I eventually bought a red electric Squier stratocaster from the music shop in town. It was one of those deals that came with a small 13" amp and was just enough to get started. I got home with it and called my best friend Patrick to tell him what I did.

He had done the exact same thing and bought a bass.

It was a match that worked for us and we will always have that musical camaraderie that I don’t think I’ll ever find anywhere else. We learned every song that we were capable of on that album. We played All the Small Things until we could play it in our sleep. We enlisted our friend Jason to play drums and before we knew it, we were in a band, learning songs, and trying to be as good as all the bands we were learning about.

https://www.youtube.com/watch?v=Su6A8gRrtV0

I found MxPx and Green Day first, then Sum 41 came along and just about every band on Drive-Thru Records followed. Pop-punk wasn’t just a genre. It was the music that I could identify with. It didn’t spend all of it’s time on politics, anarchy, or global turmoil. In the pop-punk/emo world, you could hear songs about things that actually mattered on a micro level. Not only that, it was perfect for high school me.

Enema of the State is still one of my favorite albums of all time. The difference in Mark and Tom’s voices give each song a different flair. Tom’s guitar playing is fast and aggressive, but it’s also bright and melodic. Mark’s bass is a perfect accompaniment to it. It goes without saying that Travis Barker is one of the greatest drummers in the world and his skills are on full display here. What luck it was for this “crappy punk rock” band to get Travis on their drums.

I have a Tom Delonge signature strat in my closet that I got for Christmas at 16. It still has a warm place in my heart. I took that guitar everywhere. I bled on that guitar at shows that my band played when I nicked my finger on the strings. I wrote an album with Patrick and Jason with it.

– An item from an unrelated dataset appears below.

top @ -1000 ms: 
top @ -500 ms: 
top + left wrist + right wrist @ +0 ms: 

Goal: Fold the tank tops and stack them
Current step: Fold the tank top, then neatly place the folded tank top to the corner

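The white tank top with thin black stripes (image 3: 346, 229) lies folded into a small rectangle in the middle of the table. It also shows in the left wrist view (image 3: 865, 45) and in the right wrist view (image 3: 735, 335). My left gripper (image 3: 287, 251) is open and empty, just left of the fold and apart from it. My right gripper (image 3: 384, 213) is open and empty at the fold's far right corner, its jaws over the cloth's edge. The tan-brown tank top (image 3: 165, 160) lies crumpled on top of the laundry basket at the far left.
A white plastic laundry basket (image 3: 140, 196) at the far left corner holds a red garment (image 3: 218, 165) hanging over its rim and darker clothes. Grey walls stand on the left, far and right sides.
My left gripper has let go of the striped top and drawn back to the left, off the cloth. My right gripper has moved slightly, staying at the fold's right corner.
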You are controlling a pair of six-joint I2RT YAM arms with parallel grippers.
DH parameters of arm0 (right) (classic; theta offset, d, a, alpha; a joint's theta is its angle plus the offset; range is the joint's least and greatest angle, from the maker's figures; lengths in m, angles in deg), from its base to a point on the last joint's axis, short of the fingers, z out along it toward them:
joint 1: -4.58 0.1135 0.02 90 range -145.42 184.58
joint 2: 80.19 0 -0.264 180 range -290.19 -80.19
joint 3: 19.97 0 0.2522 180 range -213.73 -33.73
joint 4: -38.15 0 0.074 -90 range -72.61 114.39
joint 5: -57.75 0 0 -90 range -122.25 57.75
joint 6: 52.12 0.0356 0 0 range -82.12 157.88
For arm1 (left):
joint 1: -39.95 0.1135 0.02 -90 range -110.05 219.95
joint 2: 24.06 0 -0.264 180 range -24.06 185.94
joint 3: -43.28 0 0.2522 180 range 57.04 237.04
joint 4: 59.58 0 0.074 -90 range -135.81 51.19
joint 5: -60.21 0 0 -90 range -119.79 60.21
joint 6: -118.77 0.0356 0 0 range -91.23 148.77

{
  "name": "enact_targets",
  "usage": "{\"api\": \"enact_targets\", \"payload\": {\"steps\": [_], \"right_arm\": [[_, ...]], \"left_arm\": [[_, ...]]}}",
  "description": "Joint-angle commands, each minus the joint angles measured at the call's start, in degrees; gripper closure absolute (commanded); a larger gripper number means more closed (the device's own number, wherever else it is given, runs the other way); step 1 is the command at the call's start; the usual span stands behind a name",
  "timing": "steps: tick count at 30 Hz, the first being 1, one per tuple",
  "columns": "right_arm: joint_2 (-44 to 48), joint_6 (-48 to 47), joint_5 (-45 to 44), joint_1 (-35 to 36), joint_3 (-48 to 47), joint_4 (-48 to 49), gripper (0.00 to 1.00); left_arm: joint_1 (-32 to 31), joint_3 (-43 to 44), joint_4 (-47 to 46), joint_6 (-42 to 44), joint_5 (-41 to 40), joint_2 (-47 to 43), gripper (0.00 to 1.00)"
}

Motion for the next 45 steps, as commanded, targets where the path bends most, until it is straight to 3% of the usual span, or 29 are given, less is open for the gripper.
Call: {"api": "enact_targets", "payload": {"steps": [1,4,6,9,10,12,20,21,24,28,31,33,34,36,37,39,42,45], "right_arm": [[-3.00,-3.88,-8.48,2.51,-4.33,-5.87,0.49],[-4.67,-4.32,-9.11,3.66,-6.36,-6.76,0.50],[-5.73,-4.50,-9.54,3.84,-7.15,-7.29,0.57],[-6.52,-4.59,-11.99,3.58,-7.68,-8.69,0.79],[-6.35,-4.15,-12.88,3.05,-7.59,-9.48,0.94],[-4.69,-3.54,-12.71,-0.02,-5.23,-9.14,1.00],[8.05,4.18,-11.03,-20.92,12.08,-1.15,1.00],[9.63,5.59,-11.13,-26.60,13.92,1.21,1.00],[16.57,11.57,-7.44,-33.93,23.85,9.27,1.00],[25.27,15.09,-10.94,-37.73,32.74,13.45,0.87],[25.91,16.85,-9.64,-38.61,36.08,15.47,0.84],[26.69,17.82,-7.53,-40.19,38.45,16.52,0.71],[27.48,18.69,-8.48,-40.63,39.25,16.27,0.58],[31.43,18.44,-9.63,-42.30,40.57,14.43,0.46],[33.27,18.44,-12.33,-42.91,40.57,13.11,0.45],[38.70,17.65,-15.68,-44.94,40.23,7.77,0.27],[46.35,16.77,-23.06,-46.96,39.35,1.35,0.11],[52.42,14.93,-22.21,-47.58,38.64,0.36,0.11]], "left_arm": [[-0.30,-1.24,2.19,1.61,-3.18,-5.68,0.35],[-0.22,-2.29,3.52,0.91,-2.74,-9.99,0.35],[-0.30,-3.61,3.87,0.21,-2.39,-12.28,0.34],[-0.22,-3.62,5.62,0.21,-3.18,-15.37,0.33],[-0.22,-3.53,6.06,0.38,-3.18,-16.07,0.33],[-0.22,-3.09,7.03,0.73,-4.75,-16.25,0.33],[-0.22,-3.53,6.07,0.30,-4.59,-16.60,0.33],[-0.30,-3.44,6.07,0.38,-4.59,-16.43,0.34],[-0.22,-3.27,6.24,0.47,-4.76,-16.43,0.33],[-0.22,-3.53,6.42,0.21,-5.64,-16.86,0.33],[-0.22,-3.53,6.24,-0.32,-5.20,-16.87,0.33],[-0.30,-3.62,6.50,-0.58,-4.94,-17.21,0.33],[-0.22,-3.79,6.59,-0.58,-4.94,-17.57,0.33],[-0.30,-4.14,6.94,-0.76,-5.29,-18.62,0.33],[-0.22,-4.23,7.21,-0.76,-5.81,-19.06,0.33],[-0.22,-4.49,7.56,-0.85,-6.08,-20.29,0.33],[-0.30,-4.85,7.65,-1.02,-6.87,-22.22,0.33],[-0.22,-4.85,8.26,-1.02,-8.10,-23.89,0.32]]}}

It’s a treasure to me and despite my musical tastes developing to a place where it doesn’t do everything I need, I still love it. It’s a gorgeous, bright yellow music machine.

Blink-182 is still around these days with Matt Skiba as the guitarist in place of Tom. I love Matt Skiba. I think he’s great. But this isn’t my Blink. The combo of Mark and Tom was something special, and it created a few very special albums that worked. New Blink is fine, but it’s missing a crucial element in the sound that I can’t put my finger on. There is something about Tom’s playing that will always be missing. Same goes for Tom’s band, Angels and Airwaves. It’s missing something in the melody that Mark always brought to the table.

I’m feeling very nostalgic as I listen to this stuff. I miss my high school days, and playing music in the garage. All I can really do now is play when I get an opportunity and maybe introduce Sam to this stuff some day. If he wants to play music, I’ll be right there to support whatever grabs his attention. I know when Blink got me, I was never the same. A world opened and I wanted to see what I could find. Sam is going to find a door to his own world, and I’m pretty pumped to see what’s behind it.